Task statement: Copy the listing that follows exactly. Its pictures do not belong in the copy.
BEGIN Dataset excerpt
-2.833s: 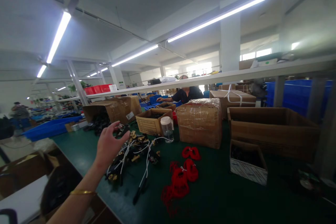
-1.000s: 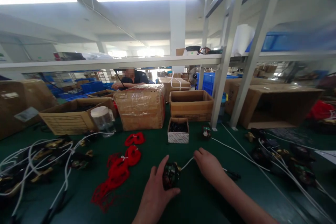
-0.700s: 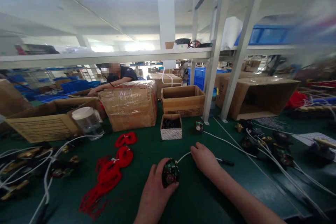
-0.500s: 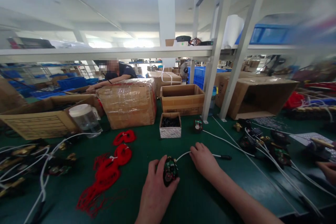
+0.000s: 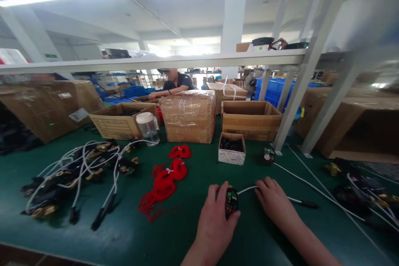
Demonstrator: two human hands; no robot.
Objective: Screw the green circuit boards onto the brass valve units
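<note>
The small carton (image 5: 232,149) with black parts heaped inside stands on the green desk (image 5: 124,232), and nearer the wearer than it, slightly to its left, the left hand (image 5: 220,220) is wrapped around a dark circuit unit (image 5: 231,200). The grip there is clenched, the thumb on the near side of the unit and the fingers over its left and top; a green board faces the right. From the top of this unit a white cable (image 5: 247,189) runs to the right hand (image 5: 277,201), which is in front of the small carton and to its right. Its grip is curled over the cable, grasping it, though the thumb is hidden; the cable emerges beyond the hand and ends in a black tip (image 5: 309,204).

Just right of the small carton sits a second unit (image 5: 268,155), its own cable trailing toward the wearer and to the right. Left of the small carton lie red cord bundles (image 5: 165,185), and farther left a tangled pile of cabled units (image 5: 81,170) with brass fittings. Behind the small carton stand a larger open box (image 5: 252,120) and, to the left, a plastic-wrapped box (image 5: 188,116), with a clear jar (image 5: 148,129) beyond that. Far behind, another person (image 5: 177,81) leans over with one arm extended.
</note>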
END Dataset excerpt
Task output:
-2.833s: 
-1.000s: 
-0.700s: 
-0.500s: 
+0.000s: 
Demonstrator: two human hands; no robot.
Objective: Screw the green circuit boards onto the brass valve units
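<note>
The small carton (image 5: 232,149) with black parts heaped inside stands on the green desk (image 5: 124,232), and nearer the wearer than it, slightly to its left, the left hand (image 5: 220,220) is wrapped around a dark circuit unit (image 5: 231,200). The grip there is clenched, the thumb on the near side of the unit and the fingers over its left and top; a green board faces the right. From the top of this unit a white cable (image 5: 247,189) runs to the right hand (image 5: 277,201), which is in front of the small carton and to its right. Its grip is curled over the cable, grasping it, though the thumb is hidden; the cable emerges beyond the hand and ends in a black tip (image 5: 309,204).

Just right of the small carton sits a second unit (image 5: 268,155), its own cable trailing toward the wearer and to the right. Left of the small carton lie red cord bundles (image 5: 165,185), and farther left a tangled pile of cabled units (image 5: 81,170) with brass fittings. Behind the small carton stand a larger open box (image 5: 252,120) and, to the left, a plastic-wrapped box (image 5: 188,116), with a clear jar (image 5: 148,129) beyond that. Far behind, another person (image 5: 177,81) leans over with one arm extended.
</note>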

The work on this exercise is complete.